> **PROBLEM REQUIREMENTS**
State how many lines of the entries hold the string "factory". Reply with the number alone.

(Recorded data)
- Opening Delimiter -
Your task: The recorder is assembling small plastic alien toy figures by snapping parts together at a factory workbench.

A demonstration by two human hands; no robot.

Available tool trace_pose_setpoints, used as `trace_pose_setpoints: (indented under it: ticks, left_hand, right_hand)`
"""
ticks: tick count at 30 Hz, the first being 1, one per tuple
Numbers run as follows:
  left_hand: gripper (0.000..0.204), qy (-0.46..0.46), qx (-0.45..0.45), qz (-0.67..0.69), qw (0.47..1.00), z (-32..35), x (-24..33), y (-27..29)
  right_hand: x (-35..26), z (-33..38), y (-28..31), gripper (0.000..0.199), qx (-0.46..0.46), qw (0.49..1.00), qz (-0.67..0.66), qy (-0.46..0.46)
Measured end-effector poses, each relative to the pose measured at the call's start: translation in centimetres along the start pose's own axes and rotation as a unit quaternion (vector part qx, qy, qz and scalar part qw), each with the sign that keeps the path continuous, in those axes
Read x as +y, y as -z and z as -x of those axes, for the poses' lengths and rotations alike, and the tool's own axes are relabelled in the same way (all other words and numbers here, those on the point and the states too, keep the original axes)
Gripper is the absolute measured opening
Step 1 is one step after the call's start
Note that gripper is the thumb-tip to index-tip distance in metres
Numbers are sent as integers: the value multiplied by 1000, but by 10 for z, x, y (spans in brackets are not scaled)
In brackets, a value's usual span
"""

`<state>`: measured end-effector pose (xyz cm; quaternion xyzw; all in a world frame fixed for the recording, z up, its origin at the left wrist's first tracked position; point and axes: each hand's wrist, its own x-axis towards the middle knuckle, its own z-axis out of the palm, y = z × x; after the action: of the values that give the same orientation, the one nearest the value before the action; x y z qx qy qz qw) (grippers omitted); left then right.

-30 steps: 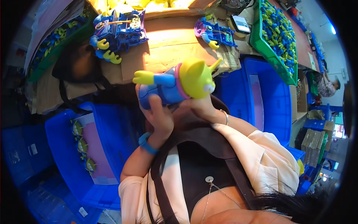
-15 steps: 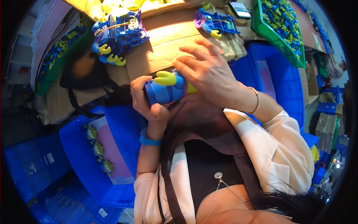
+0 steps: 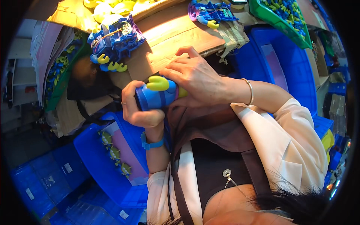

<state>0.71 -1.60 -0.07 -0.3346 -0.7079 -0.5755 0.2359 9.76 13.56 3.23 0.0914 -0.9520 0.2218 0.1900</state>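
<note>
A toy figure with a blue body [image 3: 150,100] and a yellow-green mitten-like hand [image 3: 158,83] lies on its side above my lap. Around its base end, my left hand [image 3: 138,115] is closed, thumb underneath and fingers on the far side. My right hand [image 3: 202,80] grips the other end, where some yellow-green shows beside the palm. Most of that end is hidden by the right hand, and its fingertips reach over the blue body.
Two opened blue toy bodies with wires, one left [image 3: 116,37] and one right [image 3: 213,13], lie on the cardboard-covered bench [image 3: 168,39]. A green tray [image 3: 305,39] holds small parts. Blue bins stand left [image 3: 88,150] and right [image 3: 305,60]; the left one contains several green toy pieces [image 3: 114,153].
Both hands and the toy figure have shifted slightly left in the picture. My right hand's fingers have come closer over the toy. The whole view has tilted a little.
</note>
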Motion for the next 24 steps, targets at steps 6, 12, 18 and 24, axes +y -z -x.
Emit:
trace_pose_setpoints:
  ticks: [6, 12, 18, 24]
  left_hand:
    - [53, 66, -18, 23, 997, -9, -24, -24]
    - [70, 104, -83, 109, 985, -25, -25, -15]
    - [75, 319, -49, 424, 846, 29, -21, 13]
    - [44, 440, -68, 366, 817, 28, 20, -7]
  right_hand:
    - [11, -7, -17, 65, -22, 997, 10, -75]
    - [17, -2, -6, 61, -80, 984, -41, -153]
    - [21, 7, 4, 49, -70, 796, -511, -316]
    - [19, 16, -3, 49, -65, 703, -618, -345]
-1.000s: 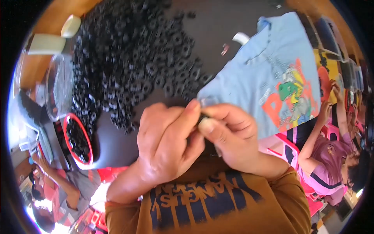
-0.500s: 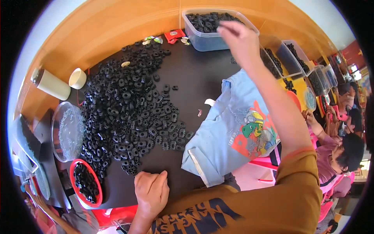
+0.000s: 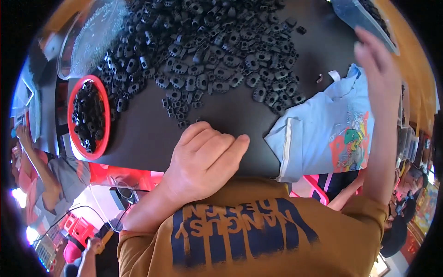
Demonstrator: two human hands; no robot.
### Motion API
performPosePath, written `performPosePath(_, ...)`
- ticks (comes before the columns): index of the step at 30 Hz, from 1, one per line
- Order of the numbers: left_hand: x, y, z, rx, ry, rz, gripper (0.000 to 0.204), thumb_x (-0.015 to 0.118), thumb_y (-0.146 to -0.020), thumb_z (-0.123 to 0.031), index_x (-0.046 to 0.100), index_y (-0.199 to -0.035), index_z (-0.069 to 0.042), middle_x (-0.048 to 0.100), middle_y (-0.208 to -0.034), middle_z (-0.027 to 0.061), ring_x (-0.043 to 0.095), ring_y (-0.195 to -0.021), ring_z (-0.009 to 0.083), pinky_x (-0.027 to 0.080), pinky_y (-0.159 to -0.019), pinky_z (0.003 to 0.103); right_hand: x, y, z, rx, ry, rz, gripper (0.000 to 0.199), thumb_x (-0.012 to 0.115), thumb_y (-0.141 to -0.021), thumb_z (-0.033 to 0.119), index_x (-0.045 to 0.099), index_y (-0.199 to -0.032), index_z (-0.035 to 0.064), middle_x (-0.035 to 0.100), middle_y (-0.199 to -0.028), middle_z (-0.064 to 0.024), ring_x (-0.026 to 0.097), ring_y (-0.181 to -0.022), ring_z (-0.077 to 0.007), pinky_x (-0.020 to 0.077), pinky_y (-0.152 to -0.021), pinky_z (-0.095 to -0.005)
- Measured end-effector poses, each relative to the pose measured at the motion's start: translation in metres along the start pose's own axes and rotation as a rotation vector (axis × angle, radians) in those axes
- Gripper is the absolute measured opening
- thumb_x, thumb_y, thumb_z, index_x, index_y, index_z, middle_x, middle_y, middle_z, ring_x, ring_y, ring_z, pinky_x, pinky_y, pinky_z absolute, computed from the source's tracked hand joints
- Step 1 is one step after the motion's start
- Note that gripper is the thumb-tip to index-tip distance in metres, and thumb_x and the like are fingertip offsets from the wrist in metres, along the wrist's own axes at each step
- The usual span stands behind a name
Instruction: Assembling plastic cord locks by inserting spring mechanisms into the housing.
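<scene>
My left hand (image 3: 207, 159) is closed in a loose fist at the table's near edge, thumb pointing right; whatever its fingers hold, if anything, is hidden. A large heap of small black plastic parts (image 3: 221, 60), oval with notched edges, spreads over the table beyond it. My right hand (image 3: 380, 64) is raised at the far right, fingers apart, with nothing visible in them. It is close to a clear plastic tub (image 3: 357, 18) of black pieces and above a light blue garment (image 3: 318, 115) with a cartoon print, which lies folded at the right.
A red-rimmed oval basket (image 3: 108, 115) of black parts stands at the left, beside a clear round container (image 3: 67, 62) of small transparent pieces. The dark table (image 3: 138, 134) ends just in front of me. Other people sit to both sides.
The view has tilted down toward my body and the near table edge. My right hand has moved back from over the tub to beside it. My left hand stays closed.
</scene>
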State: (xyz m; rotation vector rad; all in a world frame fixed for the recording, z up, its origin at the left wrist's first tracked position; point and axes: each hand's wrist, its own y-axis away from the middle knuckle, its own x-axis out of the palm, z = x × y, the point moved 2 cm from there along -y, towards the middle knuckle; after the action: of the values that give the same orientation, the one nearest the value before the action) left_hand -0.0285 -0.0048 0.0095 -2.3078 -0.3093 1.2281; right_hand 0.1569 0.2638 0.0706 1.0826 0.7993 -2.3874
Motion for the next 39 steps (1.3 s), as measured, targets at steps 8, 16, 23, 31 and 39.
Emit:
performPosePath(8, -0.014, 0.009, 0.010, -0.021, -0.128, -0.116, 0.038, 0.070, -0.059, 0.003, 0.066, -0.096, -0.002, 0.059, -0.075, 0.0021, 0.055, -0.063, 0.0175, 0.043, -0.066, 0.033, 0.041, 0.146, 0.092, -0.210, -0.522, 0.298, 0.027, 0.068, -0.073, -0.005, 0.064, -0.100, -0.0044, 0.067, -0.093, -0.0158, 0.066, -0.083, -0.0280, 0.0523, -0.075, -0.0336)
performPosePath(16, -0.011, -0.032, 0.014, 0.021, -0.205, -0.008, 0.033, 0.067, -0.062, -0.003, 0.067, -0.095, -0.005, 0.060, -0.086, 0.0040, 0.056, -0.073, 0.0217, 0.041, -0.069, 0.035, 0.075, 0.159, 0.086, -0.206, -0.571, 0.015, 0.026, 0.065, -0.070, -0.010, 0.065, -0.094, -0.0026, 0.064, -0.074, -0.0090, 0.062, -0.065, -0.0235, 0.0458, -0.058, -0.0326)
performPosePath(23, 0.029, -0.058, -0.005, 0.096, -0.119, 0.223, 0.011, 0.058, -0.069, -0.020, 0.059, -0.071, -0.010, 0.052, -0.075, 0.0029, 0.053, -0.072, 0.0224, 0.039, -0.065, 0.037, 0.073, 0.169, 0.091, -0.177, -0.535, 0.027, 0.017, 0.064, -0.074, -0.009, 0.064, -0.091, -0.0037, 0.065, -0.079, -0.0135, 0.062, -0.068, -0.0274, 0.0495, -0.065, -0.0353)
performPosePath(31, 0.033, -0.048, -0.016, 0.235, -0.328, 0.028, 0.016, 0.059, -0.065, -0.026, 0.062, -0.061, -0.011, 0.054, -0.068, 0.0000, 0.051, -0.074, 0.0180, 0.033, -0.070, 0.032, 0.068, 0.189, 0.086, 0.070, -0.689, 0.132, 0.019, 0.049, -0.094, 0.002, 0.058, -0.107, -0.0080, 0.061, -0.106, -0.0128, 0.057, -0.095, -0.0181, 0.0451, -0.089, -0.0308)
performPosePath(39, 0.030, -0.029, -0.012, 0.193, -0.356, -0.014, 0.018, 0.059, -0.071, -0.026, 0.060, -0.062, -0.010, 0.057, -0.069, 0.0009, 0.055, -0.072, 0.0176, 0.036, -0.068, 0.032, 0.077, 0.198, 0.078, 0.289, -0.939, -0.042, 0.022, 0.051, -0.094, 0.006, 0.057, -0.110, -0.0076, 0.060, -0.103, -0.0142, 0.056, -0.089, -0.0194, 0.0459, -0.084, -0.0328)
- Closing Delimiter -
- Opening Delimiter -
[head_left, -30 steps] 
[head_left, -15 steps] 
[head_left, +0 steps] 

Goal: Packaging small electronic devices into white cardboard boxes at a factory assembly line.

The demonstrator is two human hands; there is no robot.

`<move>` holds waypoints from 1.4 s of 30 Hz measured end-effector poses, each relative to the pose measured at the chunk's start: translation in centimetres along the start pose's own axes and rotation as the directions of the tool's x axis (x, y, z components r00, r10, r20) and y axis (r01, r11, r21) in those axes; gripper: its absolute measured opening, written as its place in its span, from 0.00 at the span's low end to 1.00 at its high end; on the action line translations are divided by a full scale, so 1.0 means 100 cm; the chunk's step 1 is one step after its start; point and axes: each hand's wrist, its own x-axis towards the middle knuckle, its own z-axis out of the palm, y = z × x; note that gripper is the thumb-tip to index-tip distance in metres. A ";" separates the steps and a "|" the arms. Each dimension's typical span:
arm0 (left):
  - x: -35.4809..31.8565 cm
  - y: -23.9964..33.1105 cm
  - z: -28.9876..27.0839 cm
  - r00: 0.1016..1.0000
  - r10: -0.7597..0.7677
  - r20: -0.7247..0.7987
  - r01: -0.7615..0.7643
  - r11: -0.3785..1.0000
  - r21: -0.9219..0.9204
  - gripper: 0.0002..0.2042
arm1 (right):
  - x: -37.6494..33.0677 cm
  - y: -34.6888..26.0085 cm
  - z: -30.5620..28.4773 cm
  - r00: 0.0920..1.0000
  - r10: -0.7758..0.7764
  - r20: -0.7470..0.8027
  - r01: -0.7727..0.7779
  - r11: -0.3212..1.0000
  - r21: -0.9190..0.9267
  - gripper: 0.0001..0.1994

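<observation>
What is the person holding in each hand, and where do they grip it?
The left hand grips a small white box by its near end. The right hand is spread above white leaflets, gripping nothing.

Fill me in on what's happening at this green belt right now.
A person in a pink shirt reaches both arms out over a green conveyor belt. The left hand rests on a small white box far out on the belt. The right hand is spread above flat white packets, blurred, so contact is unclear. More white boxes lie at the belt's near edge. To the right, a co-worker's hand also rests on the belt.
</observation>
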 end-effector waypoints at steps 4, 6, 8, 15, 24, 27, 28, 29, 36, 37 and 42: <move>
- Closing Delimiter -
> **SOLUTION BELOW**
2